In contrast, in HepG2 cells, no free form of SUMO1 emerged and we detected only the conjugated form of SUMO1; also, no difference arose between HepG2-Mock and HepG2-HBx cells (Supplementary Figure S7C). SUMO2/3 decreased in HepG2-HBx cells compared to HepG2-Mock cells. In the HepG2 cancer-cell line, we did not detect the over-90 kDa conjugated form of SUMO2/3 (Supplementary Figure S7D). As we expected, HepG2–HBx cells showed more specific SUMO2/3ylation than SUMO1ylation of E-cadherin (Figure 7B).

In aggregate, these data indicate that loss of E-cadherin via SUMOylation plays an important role in HBx induced EMT but, surprisingly, is tightly regulated by different pathways of SUMO modification.

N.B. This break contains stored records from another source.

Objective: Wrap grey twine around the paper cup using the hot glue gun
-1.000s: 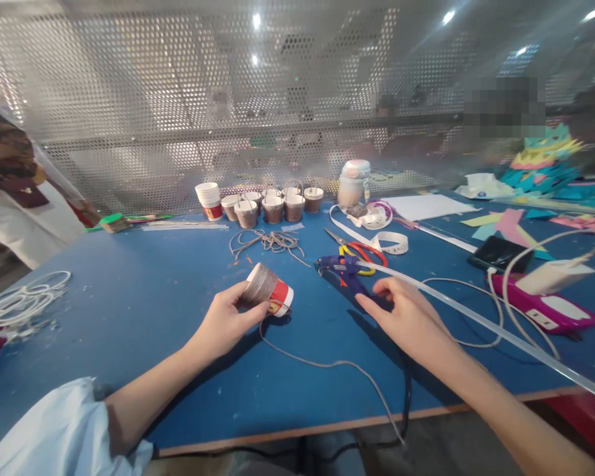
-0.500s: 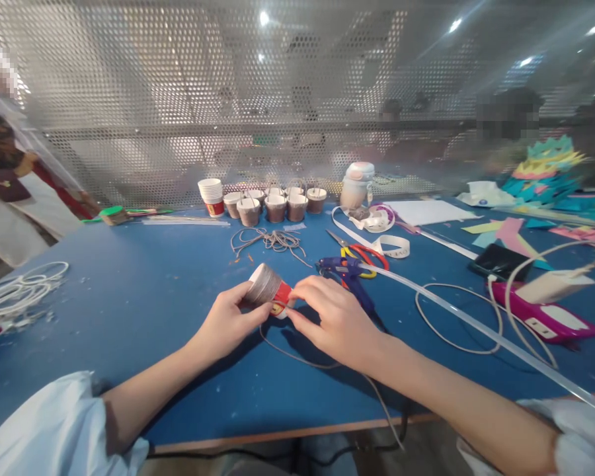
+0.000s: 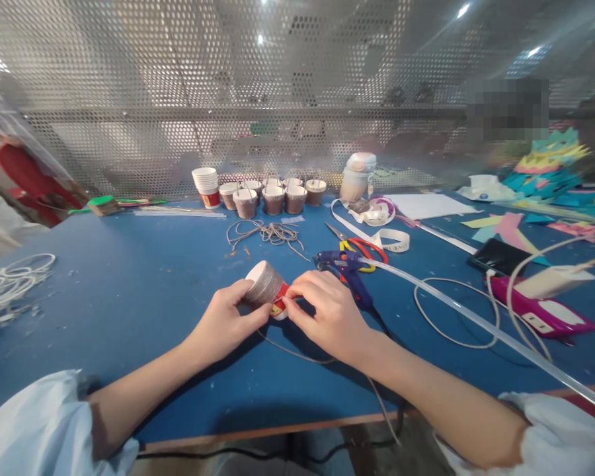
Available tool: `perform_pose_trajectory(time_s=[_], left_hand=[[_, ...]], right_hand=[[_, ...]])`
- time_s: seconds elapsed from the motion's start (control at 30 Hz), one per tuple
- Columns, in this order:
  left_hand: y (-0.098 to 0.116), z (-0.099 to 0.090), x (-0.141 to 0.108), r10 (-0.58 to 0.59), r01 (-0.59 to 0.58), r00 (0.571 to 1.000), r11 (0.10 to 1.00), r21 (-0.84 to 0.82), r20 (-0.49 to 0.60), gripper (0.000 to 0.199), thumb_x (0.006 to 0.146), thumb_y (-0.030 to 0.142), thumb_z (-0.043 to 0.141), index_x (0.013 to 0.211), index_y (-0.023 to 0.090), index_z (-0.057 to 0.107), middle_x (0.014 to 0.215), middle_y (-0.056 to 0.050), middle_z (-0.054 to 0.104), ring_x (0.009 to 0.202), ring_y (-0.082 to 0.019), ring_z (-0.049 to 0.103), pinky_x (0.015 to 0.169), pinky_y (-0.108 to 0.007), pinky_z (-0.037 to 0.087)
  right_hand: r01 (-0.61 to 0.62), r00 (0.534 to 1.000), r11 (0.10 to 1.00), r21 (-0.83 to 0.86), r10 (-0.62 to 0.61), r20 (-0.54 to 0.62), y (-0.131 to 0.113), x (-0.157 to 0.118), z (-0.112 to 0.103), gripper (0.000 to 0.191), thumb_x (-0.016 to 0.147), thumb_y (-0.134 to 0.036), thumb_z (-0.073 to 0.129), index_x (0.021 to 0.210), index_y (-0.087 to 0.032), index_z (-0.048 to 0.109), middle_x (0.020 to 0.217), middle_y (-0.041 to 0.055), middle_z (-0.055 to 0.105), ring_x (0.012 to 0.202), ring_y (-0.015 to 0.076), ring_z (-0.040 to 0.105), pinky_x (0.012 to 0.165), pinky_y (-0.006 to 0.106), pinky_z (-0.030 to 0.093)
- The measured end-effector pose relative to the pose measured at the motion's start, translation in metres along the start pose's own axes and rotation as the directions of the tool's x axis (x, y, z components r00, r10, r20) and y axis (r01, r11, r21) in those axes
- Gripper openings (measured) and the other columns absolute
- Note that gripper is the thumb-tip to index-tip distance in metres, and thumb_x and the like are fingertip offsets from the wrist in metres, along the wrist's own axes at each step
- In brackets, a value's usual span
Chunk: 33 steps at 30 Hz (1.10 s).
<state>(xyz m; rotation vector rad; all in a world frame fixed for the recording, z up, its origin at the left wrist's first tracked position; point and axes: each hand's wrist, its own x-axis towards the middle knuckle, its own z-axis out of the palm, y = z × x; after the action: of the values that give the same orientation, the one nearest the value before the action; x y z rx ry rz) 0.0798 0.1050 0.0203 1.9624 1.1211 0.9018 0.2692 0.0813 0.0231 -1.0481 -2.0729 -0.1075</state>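
Note:
A small paper cup (image 3: 264, 285) lies tilted in my left hand (image 3: 225, 320), with thumb and fingers closed around it. Grey cord is wound around the part toward its white end, while red and yellow print shows on the other part. My right hand (image 3: 330, 314) is pinched against the red part, apparently on the cord, though the fingertips hide the exact grip. A loose length of grey cord (image 3: 297, 354) trails below the cup, passes under my right wrist and hangs over the table's front edge.
Behind the hands lie a cord bundle (image 3: 272, 233), several cord-wrapped cups (image 3: 274, 200) and a stack of paper cups (image 3: 205, 187). To the right are a blue glue gun (image 3: 344, 264) with a long glue stick, scissors (image 3: 364, 250) and a magenta power strip (image 3: 545, 307).
The view has shifted slightly. My right fingertips have moved a little closer against the cup. My left hand keeps its hold, and the person at the far left has mostly left view.

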Motion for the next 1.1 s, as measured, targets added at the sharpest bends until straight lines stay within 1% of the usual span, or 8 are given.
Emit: perform_pose_trajectory(time_s=[0.2,0.4,0.6,0.9,1.0,1.1], left_hand=[[0.003,0.000,-0.002,0.076,-0.077,0.997,0.992,0.100,0.005,0.015,0.078,0.027,0.057,0.079,0.014,0.065,0.070,-0.001,0.062,0.067,-0.014,0.053,0.064,-0.025,0.043],[0.003,0.000,-0.002,0.108,-0.108,0.994,0.990,0.093,0.009,0.015,0.079,0.027,0.057,0.081,0.015,0.065,0.074,-0.002,0.063,0.070,-0.015,0.055,0.067,-0.026,0.044],[0.004,-0.002,-0.002,0.129,-0.131,0.991,0.986,0.101,0.024,0.011,0.077,0.025,0.059,0.080,0.016,0.065,0.072,-0.001,0.063,0.069,-0.015,0.055,0.066,-0.024,0.045],[0.003,-0.003,-0.001,0.216,-0.220,0.975,0.969,0.113,0.048,0.008,0.076,0.022,0.059,0.074,0.017,0.065,0.073,-0.002,0.061,0.070,-0.015,0.055,0.069,-0.026,0.044],[0.003,-0.005,0.000,0.239,-0.247,0.968,0.959,0.137,0.073,0.008,0.077,0.022,0.058,0.073,0.016,0.062,0.070,-0.001,0.058,0.068,-0.014,0.051,0.065,-0.025,0.041],[0.002,-0.008,0.001,0.250,-0.264,0.960,0.958,0.115,0.121,0.010,0.078,0.022,0.057,0.072,0.015,0.061,0.068,-0.001,0.057,0.068,-0.014,0.049,0.065,-0.025,0.040]], right_hand=[[0.064,0.997,0.996,-0.061,-0.066,-0.027,0.000,0.001,0.000,0.017,0.090,-0.015,0.050,0.074,-0.018,0.056,0.074,0.0039,0.066,0.069,0.0158,0.057,0.069,0.032,0.040],[0.067,0.998,0.995,-0.076,-0.068,-0.015,0.002,0.001,-0.001,0.017,0.090,-0.015,0.050,0.074,-0.018,0.056,0.074,0.0034,0.066,0.069,0.0153,0.058,0.071,0.032,0.040],[0.069,0.997,0.994,-0.084,-0.070,-0.008,0.001,0.001,-0.003,0.017,0.090,-0.015,0.049,0.074,-0.018,0.056,0.074,0.0029,0.066,0.069,0.0149,0.059,0.073,0.032,0.039],[0.057,0.998,0.994,-0.088,-0.055,0.025,0.000,-0.001,-0.005,0.017,0.091,-0.016,0.050,0.076,-0.017,0.058,0.075,0.0030,0.067,0.070,0.0151,0.060,0.076,0.034,0.038],[0.026,0.999,0.997,-0.072,-0.025,0.021,0.005,-0.001,-0.004,0.016,0.090,-0.015,0.051,0.076,-0.017,0.057,0.076,0.0026,0.067,0.072,0.0151,0.061,0.076,0.034,0.038],[-0.026,1.000,0.999,-0.041,0.026,0.007,0.011,-0.001,-0.005,0.014,0.088,-0.013,0.053,0.075,-0.017,0.057,0.077,0.0020,0.067,0.074,0.0153,0.061,0.077,0.033,0.037]])
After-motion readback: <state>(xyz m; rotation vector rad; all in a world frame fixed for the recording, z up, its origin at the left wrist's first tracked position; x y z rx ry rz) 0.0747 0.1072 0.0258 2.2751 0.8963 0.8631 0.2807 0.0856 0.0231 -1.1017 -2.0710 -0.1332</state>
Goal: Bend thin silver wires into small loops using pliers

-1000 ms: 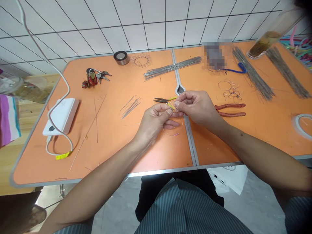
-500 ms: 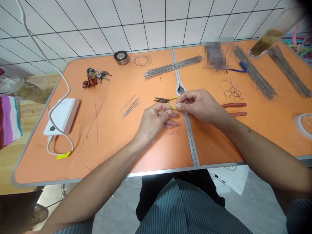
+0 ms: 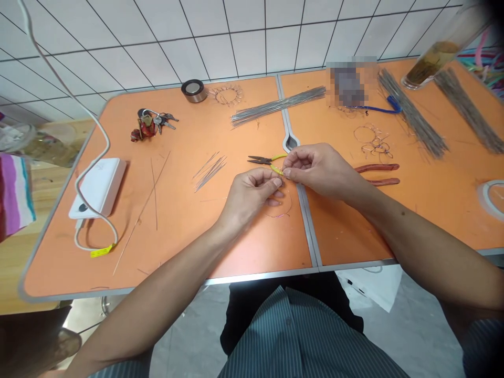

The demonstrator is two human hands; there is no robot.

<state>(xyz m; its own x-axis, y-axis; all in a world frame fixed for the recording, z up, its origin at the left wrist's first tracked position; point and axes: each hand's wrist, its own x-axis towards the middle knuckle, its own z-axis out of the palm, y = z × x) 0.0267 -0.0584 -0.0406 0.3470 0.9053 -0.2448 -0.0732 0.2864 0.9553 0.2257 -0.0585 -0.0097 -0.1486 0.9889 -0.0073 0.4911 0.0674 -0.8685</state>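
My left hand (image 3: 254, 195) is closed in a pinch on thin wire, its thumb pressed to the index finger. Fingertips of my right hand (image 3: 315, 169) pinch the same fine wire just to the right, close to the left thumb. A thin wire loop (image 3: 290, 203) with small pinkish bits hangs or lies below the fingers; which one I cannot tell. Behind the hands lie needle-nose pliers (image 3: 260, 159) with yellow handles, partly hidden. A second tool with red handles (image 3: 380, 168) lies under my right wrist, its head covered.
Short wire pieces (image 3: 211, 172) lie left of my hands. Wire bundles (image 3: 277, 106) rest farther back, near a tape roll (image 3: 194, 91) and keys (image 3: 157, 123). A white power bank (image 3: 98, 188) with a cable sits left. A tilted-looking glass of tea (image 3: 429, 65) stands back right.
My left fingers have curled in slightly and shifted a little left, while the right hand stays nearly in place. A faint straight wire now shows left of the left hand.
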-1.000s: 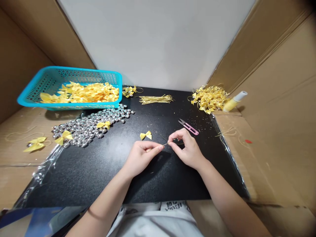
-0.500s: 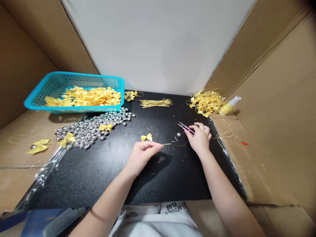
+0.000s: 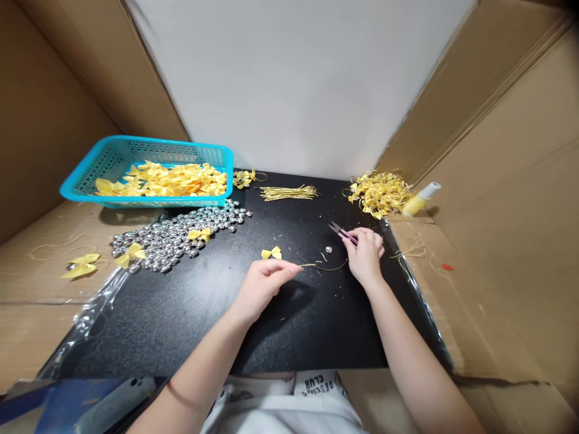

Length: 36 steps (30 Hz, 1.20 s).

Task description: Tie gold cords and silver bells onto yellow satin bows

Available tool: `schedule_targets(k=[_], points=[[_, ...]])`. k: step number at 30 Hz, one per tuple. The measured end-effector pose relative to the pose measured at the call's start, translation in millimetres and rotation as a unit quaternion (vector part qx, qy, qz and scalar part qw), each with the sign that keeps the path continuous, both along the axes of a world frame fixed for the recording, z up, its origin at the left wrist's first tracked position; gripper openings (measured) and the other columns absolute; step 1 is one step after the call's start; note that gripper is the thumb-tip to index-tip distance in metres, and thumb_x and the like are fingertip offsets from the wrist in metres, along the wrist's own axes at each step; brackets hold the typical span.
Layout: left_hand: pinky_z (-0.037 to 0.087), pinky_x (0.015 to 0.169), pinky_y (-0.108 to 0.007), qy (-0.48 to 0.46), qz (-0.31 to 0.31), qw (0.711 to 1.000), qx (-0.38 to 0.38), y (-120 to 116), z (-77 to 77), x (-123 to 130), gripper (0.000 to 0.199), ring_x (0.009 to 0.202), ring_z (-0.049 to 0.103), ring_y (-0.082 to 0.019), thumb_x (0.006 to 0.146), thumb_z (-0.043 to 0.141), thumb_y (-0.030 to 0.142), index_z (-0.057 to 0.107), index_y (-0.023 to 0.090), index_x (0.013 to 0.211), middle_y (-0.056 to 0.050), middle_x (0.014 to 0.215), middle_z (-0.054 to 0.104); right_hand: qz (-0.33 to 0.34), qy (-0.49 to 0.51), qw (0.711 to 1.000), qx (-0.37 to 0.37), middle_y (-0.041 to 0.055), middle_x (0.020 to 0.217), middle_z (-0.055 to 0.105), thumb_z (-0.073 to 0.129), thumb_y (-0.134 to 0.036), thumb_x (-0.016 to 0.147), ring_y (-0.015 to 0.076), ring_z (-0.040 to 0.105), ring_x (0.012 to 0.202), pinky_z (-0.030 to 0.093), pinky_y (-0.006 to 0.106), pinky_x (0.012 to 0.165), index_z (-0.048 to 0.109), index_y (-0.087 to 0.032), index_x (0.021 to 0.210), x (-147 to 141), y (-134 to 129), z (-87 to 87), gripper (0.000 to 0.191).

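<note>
At centre frame, your left hand (image 3: 265, 286) is pinching a thin gold cord (image 3: 309, 265) between thumb and fingers; right of centre, your right hand (image 3: 365, 256) is gripping pink-handled metal snips (image 3: 342, 233); a shiny silver bead (image 3: 329, 249) is lying near the blades; a yellow ribbon bow (image 3: 272, 253) is resting beyond your left hand.

a flat, black, finely speckled work surface (image 3: 172, 319) has crinkled clear plastic (image 3: 93, 310) along its left edge. at its back left lies a spread of shiny silver beads (image 3: 169, 244), with a yellow ribbon bow (image 3: 199, 234) among them. near the middle lie a single yellow fabric bow (image 3: 271, 254) and, to its right, a lone silver bead (image 3: 329, 249). farther back rest a bundle of thin gold cords (image 3: 289, 193) and, at the right, a tangled heap of yellow bows with gold loops (image 3: 380, 191).
</note>
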<state>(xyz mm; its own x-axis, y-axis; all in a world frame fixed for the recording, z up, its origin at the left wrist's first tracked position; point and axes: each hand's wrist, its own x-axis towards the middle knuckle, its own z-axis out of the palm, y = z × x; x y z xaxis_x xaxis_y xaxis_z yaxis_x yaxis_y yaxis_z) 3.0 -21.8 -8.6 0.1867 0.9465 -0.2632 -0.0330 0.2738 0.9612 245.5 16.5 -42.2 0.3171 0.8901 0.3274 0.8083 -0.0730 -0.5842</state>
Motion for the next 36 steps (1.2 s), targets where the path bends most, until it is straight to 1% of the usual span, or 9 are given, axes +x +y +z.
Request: schedule_targets(k=[2, 5, 7, 10, 13, 16, 20, 30, 36], points=[[0.017, 0.043, -0.020, -0.009, 0.001, 1.000, -0.002, 0.2, -0.5, 0.2, 0.035, 0.043, 0.026, -0.005, 0.062, 0.077, 0.047, 0.077, 0.013, 0.071, 0.006, 0.044, 0.038, 0.036, 0.047, 0.998, 0.023, 0.0148, 0.108, 0.064, 0.055, -0.038, 0.088, 0.0343, 0.048, 0.111, 0.036, 0.060, 0.095, 0.063, -0.020, 0.092, 1.3, 0.2, 0.9, 0.019], [0.016, 0.043, -0.020, -0.033, 0.004, 0.999, -0.008, 1.0, -2.8, 0.6, 0.036, 0.043, 0.024, -0.005, 0.063, 0.078, 0.047, 0.077, 0.013, 0.072, 0.007, 0.043, 0.035, 0.102, 0.093, 0.990, 0.036, 0.0143, 0.102, 0.068, 0.051, -0.039, 0.091, 0.0286, 0.061, 0.098, 0.048, 0.049, 0.088, 0.060, -0.019, 0.101, -1.8, -1.8, 4.7, 0.025], [0.014, 0.043, -0.020, -0.063, 0.005, 0.998, -0.019, 1.7, -4.2, 0.9, 0.038, 0.043, 0.022, -0.004, 0.062, 0.079, 0.048, 0.076, 0.012, 0.073, 0.008, 0.042, 0.032, 0.159, 0.131, 0.977, 0.054, 0.0137, 0.106, 0.068, 0.049, -0.041, 0.094, 0.0254, 0.065, 0.096, 0.053, 0.043, 0.084, 0.057, -0.019, 0.108, -9.0, -6.5, 8.4, 0.027], [0.012, 0.042, -0.019, -0.121, 0.010, 0.992, -0.039, 2.6, -4.6, 0.8, 0.042, 0.041, 0.019, -0.003, 0.059, 0.081, 0.051, 0.073, 0.012, 0.073, 0.010, 0.042, 0.027, 0.244, 0.183, 0.950, 0.072, 0.0114, 0.108, 0.067, 0.045, -0.044, 0.096, 0.0234, 0.067, 0.098, 0.055, 0.038, 0.082, 0.055, -0.021, 0.113, -24.7, -18.2, 13.6, 0.030], [0.013, 0.041, -0.019, -0.167, 0.027, 0.985, -0.040, 3.0, -3.7, 0.3, 0.042, 0.040, 0.017, -0.003, 0.058, 0.082, 0.051, 0.071, 0.013, 0.072, 0.012, 0.042, 0.024, 0.314, 0.171, 0.933, 0.038, 0.0067, 0.093, 0.067, 0.045, -0.047, 0.097, 0.0198, 0.067, 0.083, 0.055, 0.032, 0.073, 0.059, -0.022, 0.104, -39.3, -30.0, 17.1, 0.029], [0.015, 0.041, -0.018, -0.180, 0.036, 0.983, -0.028, 2.7, -3.5, -0.2, 0.042, 0.040, 0.018, -0.003, 0.059, 0.082, 0.052, 0.071, 0.013, 0.071, 0.012, 0.042, 0.025, 0.364, 0.165, 0.916, 0.033, 0.0041, 0.082, 0.063, 0.042, -0.049, 0.097, 0.0174, 0.062, 0.072, 0.052, 0.029, 0.065, 0.059, -0.022, 0.097, -48.0, -36.3, 19.4, 0.032], [0.016, 0.042, -0.019, -0.159, 0.021, 0.987, -0.013, 1.4, -5.0, -0.2, 0.044, 0.041, 0.020, -0.003, 0.062, 0.080, 0.054, 0.073, 0.013, 0.074, 0.011, 0.043, 0.027, 0.383, 0.171, 0.906, 0.054, 0.0029, 0.079, 0.060, 0.040, -0.051, 0.098, 0.0166, 0.059, 0.068, 0.049, 0.028, 0.062, 0.057, -0.022, 0.096, -52.5, -37.9, 21.6, 0.033], [0.016, 0.042, -0.019, -0.122, 0.003, 0.992, -0.009, 1.4, -7.7, 0.9, 0.044, 0.042, 0.023, -0.004, 0.065, 0.078, 0.054, 0.076, 0.013, 0.078, 0.009, 0.044, 0.030, 0.394, 0.160, 0.903, 0.054, 0.0017, 0.075, 0.056, 0.036, -0.054, 0.098, 0.0164, 0.054, 0.065, 0.046, 0.029, 0.061, 0.056, -0.023, 0.094, -52.4, -39.2, 20.4, 0.038], [0.015, 0.042, -0.019, -0.123, -0.003, 0.992, -0.012, 1.2, -9.3, 1.1, 0.045, 0.042, 0.023, -0.004, 0.064, 0.079, 0.055, 0.076, 0.012, 0.078, 0.009, 0.044, 0.030, 0.397, 0.151, 0.903, 0.067, 0.0013, 0.076, 0.056, 0.038, -0.051, 0.099, 0.0161, 0.052, 0.066, 0.044, 0.029, 0.063, 0.056, -0.023, 0.094, -52.3, -38.2, 20.7, 0.034]])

HCC is one of the most frequent tumor types worldwide, with more than estimated 700,000 new cases annually [50]. Many findings implicate HBx as a major risk factor for HCC. To date most studies focused on HBx and HCC. However, little is known about how HBx contributes to early events that precede pathogenesis of hepatocellular dysplasia, transformation, or HCC. For an effective cure for liver disease, identifying an early diagnostic and treatment target is important and needed. Here we investigated whether HBx is critical in the early and late development of HCC and what its contributions and underlying mechanisms of action are. Others and we previously reported that our HBx mice showed hepatomegaly at the age of 8 weeks due to lipid accumulation in hepatocytes and dysplasia with abnormal growth of hepatocytes [51]. HBx mice showed enlarged livers relative to age- matched WT mice even before pathologic phenotype occurred. Our data showed that hapatomegaly in HBx mice was caused by abnormal cell growth, and in the in vitro model, HBx causes abnormal cell growth with the appearance of multilayers. Abnormal growth in in vivo and in vitro models of HBx correlates with expression of fetal liver growth-factor IGF-II.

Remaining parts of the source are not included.